● EXERCISE DETAILS
Return all of the data that follows precisely, leaving every image out.

● RECORD EXCERPTS
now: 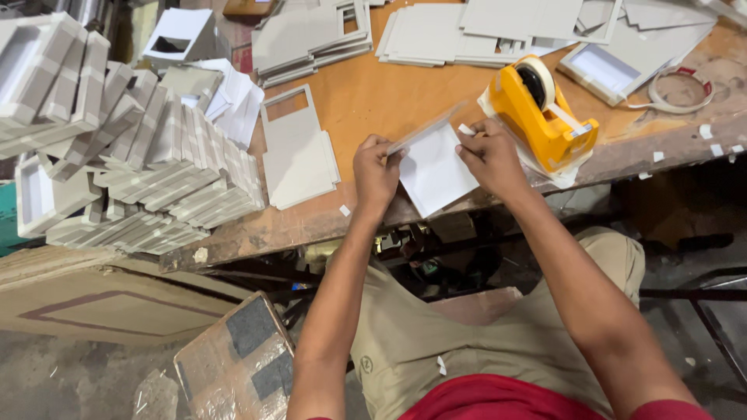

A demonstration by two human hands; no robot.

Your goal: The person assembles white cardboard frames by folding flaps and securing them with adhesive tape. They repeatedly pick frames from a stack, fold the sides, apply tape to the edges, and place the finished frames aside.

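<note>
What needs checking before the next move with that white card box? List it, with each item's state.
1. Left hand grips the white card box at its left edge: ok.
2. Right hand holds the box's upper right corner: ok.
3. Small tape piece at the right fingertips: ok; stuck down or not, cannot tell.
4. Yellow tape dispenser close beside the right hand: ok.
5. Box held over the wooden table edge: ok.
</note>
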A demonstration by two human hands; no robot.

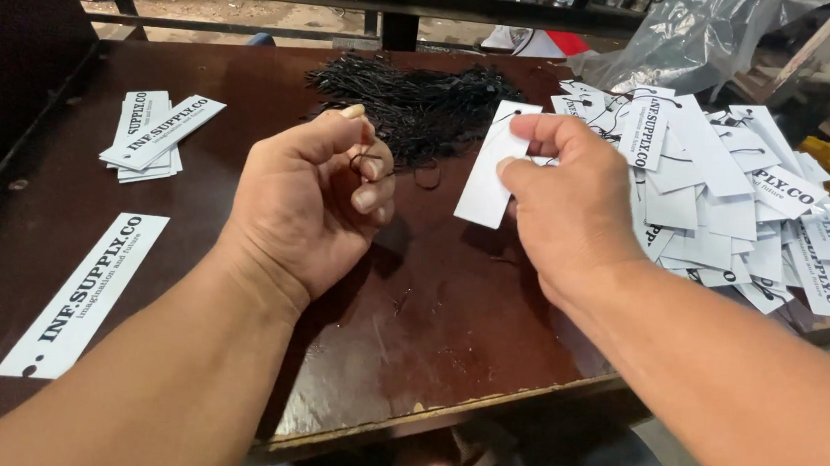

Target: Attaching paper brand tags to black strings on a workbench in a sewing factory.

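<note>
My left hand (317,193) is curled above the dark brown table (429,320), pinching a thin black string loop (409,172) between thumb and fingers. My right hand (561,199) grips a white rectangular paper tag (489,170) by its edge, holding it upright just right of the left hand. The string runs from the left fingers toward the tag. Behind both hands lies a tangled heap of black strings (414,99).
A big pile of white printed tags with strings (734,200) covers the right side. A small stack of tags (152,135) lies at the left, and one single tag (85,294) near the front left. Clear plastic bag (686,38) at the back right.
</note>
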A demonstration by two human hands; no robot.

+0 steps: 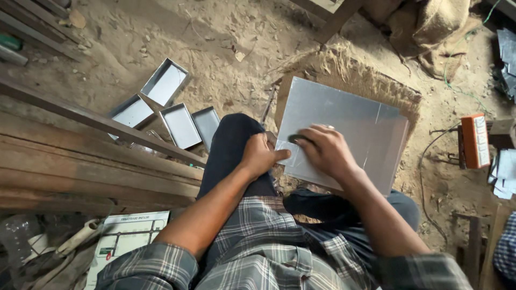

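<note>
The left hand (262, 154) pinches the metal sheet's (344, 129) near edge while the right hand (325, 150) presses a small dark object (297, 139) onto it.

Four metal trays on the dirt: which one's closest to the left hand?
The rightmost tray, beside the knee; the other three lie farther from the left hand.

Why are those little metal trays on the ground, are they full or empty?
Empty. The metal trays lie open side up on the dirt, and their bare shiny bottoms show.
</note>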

● FINISHED TASK
now: 

A demonstration by two human hands; no robot.

Your goal: The person assembles white cardboard frames by folding flaps and securing them with adhesive tape. They repeatedly pick frames from a stack, fold the sides, apply tape to the edges, and place the finished frames aside.

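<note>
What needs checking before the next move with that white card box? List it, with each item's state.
1. Left hand grips the white card box at its left edge: ok.
2. Right hand holds the box's upper right corner: ok.
3. Small tape piece at the right fingertips: ok; stuck down or not, cannot tell.
4. Yellow tape dispenser close beside the right hand: ok.
5. Box held over the wooden table edge: ok.
</note>
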A demonstration by two human hands; no robot.


Target: Attaching paper brand tags to black strings on a workbench in a sewing factory.

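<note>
My left hand (317,193) is curled above the dark brown table (429,320), pinching a thin black string loop (409,172) between thumb and fingers. My right hand (561,199) grips a white rectangular paper tag (489,170) by its edge, holding it upright just right of the left hand. The string runs from the left fingers toward the tag. Behind both hands lies a tangled heap of black strings (414,99).
A big pile of white printed tags with strings (734,200) covers the right side. A small stack of tags (152,135) lies at the left, and one single tag (85,294) near the front left. Clear plastic bag (686,38) at the back right.
</note>
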A demonstration by two human hands; no robot.

+0 steps: 

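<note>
The left hand (262, 154) pinches the metal sheet's (344, 129) near edge while the right hand (325, 150) presses a small dark object (297, 139) onto it.

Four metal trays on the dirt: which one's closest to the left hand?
The rightmost tray, beside the knee; the other three lie farther from the left hand.

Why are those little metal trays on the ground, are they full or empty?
Empty. The metal trays lie open side up on the dirt, and their bare shiny bottoms show.
</note>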

With that, the answer is complete.